Y ellos se mirarían, graves, ante mi pregunta.
―Creo que no va a poder venir... ya sabes... ―me diría el Inda.
―Joder, qué mierda. En fin ―diría yo mientras me agachaba ante el hoyo―, el mío es el que ha caído más cerca del agujero, así que me toca.
―¿Os acordáis cuando el Boogie le mandó al Castaño dar cinco vueltas al campo de fútbol por no esforzarse en clase de gimnasia?
―Sí, sí... cuando iba por la tercera ya no podía más.
―El tío era una montaña, si cuando jugábamos en plan bestia... ni entre cinco conseguíamos tambalearle. Daba dos manotazos y nos lanzaba a tomar por culo dos metros.
―Ya, pero dos vueltas al campo le dejaban fuera de juego.
―Sí, sí... aquella vez alguien, no recuerdo quién, empezó a gritar dándole ánimos cuando iba por la tercera vuelta. Luego nos unimos todos, le jaleamos y acabó las cinco a lo Rocky.
―Verdad.
―Y fuimos todos a abrazarle.
El Indalecio irrumpiría con esa risa tan estridente y contagiosa que aún conservaría y luego dejaría caer:
―Lo recuerdo, desapareció debajo de nosotros.
―Y se puso rojo y no dejaba de gritar: «Me ahogo, cabrones, me ahogo...»
Entonces reiríamos y no pararíamos hasta que nos secásemos las lágrimas, y cada uno sabría el por qué las habría vertido, y no sentiríamos la necesidad de tener que aclarárselo a los demás.
―Creo que los que faltan no van a venir ―diría el Losada mirando a la puerta del colegio.

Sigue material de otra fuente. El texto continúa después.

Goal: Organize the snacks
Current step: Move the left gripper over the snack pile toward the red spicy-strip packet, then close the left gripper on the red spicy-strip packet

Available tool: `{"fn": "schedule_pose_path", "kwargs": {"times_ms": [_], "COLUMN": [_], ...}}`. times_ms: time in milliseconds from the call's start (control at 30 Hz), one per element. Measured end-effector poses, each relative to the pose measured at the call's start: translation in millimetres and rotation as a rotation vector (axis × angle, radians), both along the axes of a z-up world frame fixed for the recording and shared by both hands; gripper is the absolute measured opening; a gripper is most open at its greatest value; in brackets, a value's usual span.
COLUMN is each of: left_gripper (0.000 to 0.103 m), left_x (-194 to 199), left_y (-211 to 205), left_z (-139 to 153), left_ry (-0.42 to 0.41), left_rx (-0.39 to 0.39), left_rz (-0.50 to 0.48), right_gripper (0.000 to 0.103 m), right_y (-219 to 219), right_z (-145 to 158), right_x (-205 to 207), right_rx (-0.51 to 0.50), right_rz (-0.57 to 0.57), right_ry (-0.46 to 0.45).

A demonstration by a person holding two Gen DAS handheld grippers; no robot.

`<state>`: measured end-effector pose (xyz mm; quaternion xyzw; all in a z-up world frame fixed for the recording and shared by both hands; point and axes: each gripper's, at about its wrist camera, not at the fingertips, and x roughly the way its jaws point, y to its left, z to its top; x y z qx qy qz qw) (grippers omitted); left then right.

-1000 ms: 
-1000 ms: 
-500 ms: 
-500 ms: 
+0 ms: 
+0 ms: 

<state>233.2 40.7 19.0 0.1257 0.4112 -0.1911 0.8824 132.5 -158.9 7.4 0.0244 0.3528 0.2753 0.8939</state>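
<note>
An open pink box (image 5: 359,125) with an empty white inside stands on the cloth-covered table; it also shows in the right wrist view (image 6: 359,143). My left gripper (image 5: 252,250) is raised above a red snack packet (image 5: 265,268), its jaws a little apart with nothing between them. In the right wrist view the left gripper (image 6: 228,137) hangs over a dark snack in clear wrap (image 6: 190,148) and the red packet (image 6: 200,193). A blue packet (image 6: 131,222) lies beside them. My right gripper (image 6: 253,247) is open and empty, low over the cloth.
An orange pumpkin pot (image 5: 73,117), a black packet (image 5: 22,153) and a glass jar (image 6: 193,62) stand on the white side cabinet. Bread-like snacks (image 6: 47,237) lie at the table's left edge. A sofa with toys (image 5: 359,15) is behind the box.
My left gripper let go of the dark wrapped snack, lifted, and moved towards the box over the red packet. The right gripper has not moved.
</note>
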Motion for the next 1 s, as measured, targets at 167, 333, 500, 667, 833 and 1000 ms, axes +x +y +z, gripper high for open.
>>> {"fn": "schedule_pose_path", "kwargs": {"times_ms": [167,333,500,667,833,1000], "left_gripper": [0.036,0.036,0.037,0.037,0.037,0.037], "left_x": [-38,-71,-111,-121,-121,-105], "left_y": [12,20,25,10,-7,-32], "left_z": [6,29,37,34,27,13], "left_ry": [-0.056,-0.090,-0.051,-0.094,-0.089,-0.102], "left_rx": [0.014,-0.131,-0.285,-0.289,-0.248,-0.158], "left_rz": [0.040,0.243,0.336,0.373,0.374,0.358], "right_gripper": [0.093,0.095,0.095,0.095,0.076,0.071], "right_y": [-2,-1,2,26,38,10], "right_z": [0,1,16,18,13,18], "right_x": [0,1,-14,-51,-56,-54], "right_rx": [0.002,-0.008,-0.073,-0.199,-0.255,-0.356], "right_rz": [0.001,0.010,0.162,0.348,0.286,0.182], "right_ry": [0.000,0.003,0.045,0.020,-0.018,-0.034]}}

―No les habrá dado tiempo.
―Parece que el cielo se está empezando a ennegrecer. Creo que el final está cerca ―diría yo mirando la bóveda cenicienta y creciente.
―Sí, eso parece. Ya viene.
―Bueno, caballeros. Estuvo bien.
―Sí ―diría uno mirando al cielo.
―Oye, AdR, antes... dijiste algo así como que «tiene cojones la cosa».
―Sí.
―¿A qué te referías, tío?
―Ah, a esto, a que sea el fin del mundo, justo ahora, el año en que nos íbamos a encontrar todos por el vigésimo quinto aniversario de nuestra promoción. Nos iban a condecorar en el teatro ¿no?
―Sí, este año era. En abril.
Pero yo habría mentido, porque en verdad no hubiera estado pensando en aquello, sino en ti. Sí, en ti, como pienso cada vez que me acuesto en mi cama. «Tiene cojones la cosa», que ahora que empezábamos a estar bien se acerque este puto fin del mundo.
―Creo que es mi turno ―diría el Inda rescatándome de mi ensoñación―, aún queda tiempo para una tirada.
―No seas cabrón, no tires muy fuerte con eso que acabas cascándolos ―y así terminaríamos, agachados los tres, en torno al hoyo, atentos al juego, hasta que la nube gris de ceniza nos hiciera desaparecer o petrificar en cuclillas en aquel patio de arena.
Esto nos pasa a los que nos da por escribir, que en realidad no escribimos, sólo estamos locos, sólo imaginamos escenas como esta mientras conducimos un jueves cualquiera, de vuelta a casa.